▸ Goal of the exercise:
Two lines in the listing below mark the span: one contains "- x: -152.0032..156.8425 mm" and one contains "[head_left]". Reproduce both of them and everything between, exactly.

▸ Material provided:
--------------------

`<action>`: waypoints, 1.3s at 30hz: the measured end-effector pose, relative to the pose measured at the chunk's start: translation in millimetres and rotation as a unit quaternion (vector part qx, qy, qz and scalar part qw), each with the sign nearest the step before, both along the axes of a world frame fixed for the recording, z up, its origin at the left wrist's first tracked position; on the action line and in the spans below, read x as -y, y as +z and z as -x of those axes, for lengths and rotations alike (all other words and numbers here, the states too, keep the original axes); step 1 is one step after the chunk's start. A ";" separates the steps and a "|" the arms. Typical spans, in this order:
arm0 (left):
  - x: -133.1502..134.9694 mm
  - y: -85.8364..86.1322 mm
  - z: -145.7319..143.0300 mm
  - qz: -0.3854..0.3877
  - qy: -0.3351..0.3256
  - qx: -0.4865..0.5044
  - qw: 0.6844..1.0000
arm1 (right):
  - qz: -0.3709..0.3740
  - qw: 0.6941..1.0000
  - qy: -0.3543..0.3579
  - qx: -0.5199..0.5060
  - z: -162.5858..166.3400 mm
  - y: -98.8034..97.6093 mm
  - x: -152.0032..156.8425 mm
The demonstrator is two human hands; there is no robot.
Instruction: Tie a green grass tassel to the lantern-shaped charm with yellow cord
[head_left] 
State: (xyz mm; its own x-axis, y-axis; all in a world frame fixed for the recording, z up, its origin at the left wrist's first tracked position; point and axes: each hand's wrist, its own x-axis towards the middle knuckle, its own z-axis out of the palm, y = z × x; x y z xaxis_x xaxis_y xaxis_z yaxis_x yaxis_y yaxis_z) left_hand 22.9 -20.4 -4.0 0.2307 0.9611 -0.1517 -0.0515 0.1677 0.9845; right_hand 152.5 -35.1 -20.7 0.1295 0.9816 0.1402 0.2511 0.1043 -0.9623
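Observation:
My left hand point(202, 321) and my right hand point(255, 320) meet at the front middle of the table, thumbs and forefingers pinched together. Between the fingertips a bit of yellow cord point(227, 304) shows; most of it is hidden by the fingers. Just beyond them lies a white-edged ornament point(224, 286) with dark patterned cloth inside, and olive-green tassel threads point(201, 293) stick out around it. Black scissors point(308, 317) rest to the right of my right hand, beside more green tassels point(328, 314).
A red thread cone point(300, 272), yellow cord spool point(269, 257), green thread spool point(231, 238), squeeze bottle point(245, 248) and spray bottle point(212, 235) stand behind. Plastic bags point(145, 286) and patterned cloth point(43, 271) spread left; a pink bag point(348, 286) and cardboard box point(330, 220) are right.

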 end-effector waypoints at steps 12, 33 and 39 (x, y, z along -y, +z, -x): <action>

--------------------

▸ Result:
  - x: -152.0032..156.8425 mm
The demonstrator is two human hands; there is no robot.
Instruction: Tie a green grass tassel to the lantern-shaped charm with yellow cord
[head_left] 

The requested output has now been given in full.